Your task: Print every line below exactly as written, but leave the pictures behind.

Given data:
****
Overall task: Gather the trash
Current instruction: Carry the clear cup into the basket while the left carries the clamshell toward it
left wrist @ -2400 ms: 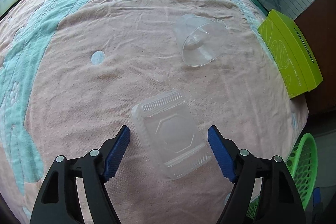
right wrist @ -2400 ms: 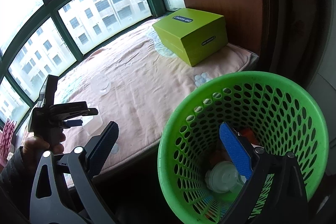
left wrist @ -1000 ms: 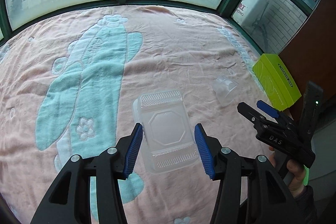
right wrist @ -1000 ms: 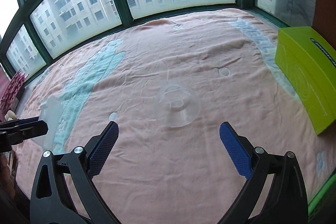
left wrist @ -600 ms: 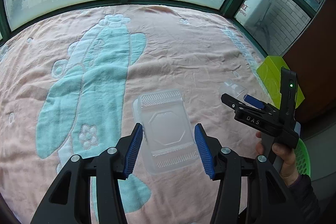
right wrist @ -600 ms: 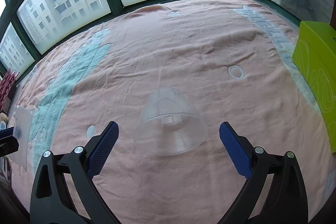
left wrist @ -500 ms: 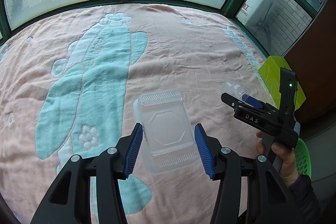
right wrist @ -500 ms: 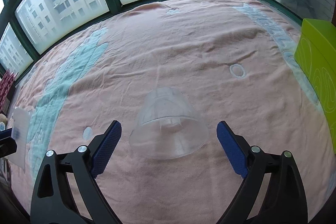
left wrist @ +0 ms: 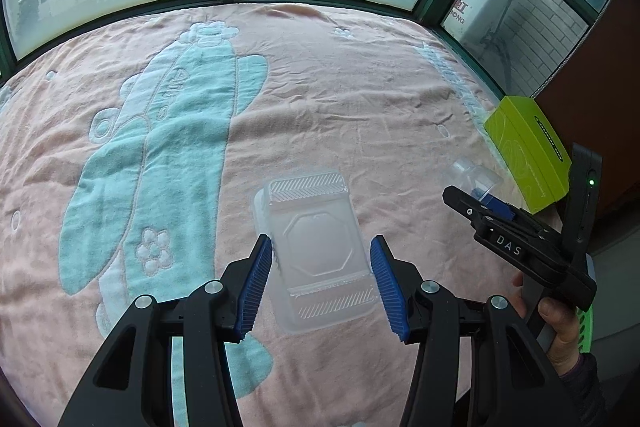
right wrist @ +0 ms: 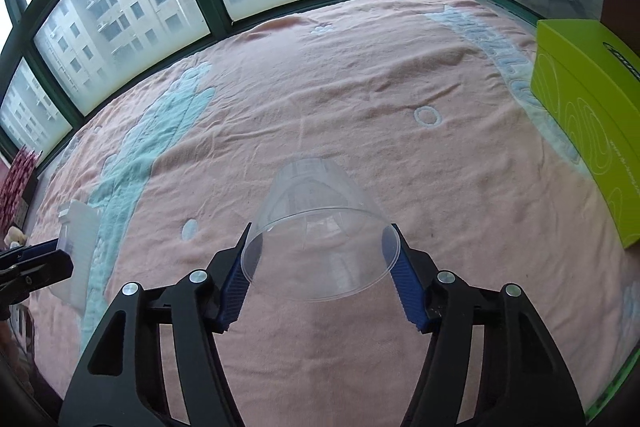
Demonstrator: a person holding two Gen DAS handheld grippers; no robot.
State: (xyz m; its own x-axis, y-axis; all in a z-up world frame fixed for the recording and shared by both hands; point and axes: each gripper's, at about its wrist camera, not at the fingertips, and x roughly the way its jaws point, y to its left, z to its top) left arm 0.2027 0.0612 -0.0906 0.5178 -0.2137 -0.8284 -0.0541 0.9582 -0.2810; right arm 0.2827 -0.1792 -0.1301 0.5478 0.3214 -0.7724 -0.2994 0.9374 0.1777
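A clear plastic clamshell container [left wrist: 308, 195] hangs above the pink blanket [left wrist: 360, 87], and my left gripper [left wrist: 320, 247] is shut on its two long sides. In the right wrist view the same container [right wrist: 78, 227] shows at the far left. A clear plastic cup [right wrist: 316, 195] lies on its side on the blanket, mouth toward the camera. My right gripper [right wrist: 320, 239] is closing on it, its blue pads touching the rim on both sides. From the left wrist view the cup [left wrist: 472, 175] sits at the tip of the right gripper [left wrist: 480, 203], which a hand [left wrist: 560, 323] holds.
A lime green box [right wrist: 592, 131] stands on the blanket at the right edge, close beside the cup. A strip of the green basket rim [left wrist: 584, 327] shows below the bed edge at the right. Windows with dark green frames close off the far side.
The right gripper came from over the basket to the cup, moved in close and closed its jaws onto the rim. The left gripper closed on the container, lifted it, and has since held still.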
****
Exercise response:
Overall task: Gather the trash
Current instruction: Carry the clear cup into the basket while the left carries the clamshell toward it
left wrist @ -2400 ms: 
right wrist @ -2400 ms: 
left wrist @ -1000 ms: 
right wrist @ -1000 ms: 
left wrist @ -600 ms: 
right wrist @ -600 ms: 
left wrist @ -500 ms: 
right wrist @ -500 ms: 
left wrist @ +0 ms: 
right wrist @ +0 ms: 
Demonstrator: a person holding two Gen DAS handheld grippers; no robot.
State: (xyz m; its own x-axis, y-axis; all in a z-up world frame fixed for the recording and shared by both hands; point and axes: each gripper's, at about its wrist camera, not at the fingertips, and x roughly the way its jaws point, y to its left, z to its top) left arm 0.2027 0.0612 -0.0906 0.5178 -0.2137 -0.8284 -0.0541 0.9582 -0.2810; right arm 0.2827 -0.1792 -0.1301 0.5478 0.3214 -0.7724 -0.2994 0.9374 0.1777
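A clear plastic clamshell container [left wrist: 308, 195] hangs above the pink blanket [left wrist: 360, 87], and my left gripper [left wrist: 320, 247] is shut on its two long sides. In the right wrist view the same container [right wrist: 78, 227] shows at the far left. A clear plastic cup [right wrist: 316, 195] lies on its side on the blanket, mouth toward the camera. My right gripper [right wrist: 320, 239] is closing on it, its blue pads touching the rim on both sides. From the left wrist view the cup [left wrist: 472, 175] sits at the tip of the right gripper [left wrist: 480, 203], which a hand [left wrist: 560, 323] holds.
A lime green box [right wrist: 592, 131] stands on the blanket at the right edge, close beside the cup. A strip of the green basket rim [left wrist: 584, 327] shows below the bed edge at the right. Windows with dark green frames close off the far side.
The right gripper came from over the basket to the cup, moved in close and closed its jaws onto the rim. The left gripper closed on the container, lifted it, and has since held still.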

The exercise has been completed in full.